I married a stranger

By Dr. Marie Hartwell-Walker

My husband and I have been married for over a year now. While we were dating, I thought that he displayed traits of honor, loyalty, integrity, honesty, and kind-heartedness, as well as characteristics of a hard worker, and an overall well-rounded individual. Two months from now, I will have known him for five solid years (for all of which we were a couple).

Just months before we got married, he was working for his father and was fired because they thought he was selling store property and pocketing the money. I thought his explanation was honest and up-front, and came shortly after the incident occurred. He said he’d been under a huge amount of stress because we’d just purchased a home, and he wanted to be sure we could afford the first payment.
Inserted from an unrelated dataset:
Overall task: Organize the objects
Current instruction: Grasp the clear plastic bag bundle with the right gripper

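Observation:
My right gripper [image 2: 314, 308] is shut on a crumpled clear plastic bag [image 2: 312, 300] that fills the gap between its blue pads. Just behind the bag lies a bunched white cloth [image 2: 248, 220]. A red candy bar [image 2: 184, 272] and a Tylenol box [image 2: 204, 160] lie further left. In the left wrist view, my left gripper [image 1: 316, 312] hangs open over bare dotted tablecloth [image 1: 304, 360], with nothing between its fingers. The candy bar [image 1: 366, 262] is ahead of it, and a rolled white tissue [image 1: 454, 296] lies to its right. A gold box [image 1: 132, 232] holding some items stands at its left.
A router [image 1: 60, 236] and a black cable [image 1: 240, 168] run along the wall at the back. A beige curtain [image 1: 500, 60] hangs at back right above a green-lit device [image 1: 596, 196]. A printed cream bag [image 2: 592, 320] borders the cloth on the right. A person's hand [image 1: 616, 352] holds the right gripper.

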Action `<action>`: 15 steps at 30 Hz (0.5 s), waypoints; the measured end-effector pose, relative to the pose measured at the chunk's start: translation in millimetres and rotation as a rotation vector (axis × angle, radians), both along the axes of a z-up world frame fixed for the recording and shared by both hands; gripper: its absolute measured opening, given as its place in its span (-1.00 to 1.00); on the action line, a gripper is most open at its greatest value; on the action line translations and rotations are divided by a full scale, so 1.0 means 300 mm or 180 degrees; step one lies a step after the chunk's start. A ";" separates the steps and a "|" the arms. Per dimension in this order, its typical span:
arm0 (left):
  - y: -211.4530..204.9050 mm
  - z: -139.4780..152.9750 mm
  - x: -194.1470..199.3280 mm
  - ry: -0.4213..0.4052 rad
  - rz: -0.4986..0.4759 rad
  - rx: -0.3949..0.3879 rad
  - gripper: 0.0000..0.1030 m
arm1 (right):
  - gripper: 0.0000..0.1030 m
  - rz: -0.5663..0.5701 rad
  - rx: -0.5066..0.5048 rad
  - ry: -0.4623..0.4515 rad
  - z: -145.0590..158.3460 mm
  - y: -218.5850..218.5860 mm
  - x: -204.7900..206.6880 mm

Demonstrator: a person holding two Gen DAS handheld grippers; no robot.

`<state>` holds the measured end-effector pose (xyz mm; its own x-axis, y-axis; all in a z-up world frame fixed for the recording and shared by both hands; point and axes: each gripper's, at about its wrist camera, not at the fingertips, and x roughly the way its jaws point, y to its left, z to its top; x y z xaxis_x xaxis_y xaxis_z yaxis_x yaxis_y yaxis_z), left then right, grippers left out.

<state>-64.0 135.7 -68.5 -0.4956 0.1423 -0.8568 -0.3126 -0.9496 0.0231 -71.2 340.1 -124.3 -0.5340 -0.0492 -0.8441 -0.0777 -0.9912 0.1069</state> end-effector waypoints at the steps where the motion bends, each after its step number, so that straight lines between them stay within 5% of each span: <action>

He also said that his intention was always to tell his dad (in an effort to gain permission) and repay the money, but it slipped his mind and before he could find the words to explain all of this to his dad, he got caught. I believed him and tried my best to be supportive, though at times, I know I probably displayed some frustration about the whole thing. His cousin also felt bad for him and gave him a decent job making even more money.

Later on, he was accused by his childhood best friend of attempting to cheat on me with his best friend’s girlfriend. I was taken back by the whole accusation when I first heard it (a week before our wedding day) but refused to believe such a seemingly outlandish story. While we were dating, I caught that he’d lied about texting a friend that was a girl, but I didn’t think anything of it because I’d told him it was ok to have female friends, and because he so willingly admitted to his lie and said he was very sorry and would never tell me a lie again.

A few months after we’d been married, he attempted to have an affair that I accidently discovered (much to my horror,) and I’ve had trust issues ever since. It doesn’t help that about a week ago, he was involved in other questionable activity of a different nature that breaks all boundaries of basic human ethics and morality, and he lied about that, too. After he finally made a confession, I urged him confess to his boss and asked him to sleep on the couch until I have time to figure things out, and he has done both.

Ugh.. What do I do? I love him, or at least I love whoever I think he is, and we have all these memories, and a scrapbook. His nieces and nephews call me “Aunt Megan” and I am very close to a bunch of his family members. They are a part of a rare and primitive religious group that does not condone marriage outside of their community (like mine; I am not a member, and my husband was expelled) and they also do not condone divorce. Also, I live in a very small town, and everyone knows me, my parents, and all four of my grandparents. If I get a divorce, especially at my age, I might-as-well walk around town with a giant “D” on my shirt. Besides that, my parents are so proud of me and I they think I really made a good choice marrying him. I just don’t want to let my momma and daddy down, but I feel so trapped. PLEASE HELP!!!! I am so desperate

A: When does a liar tell the truth? I’m so, so sorry that your husband has so disrespected you and it seems everyone else who has trusted him. He has gotten away with it too many times. From what you told me, I don’t see an indication that he is at all interested in changing. From his point of view, the only problem is that he keeps getting caught.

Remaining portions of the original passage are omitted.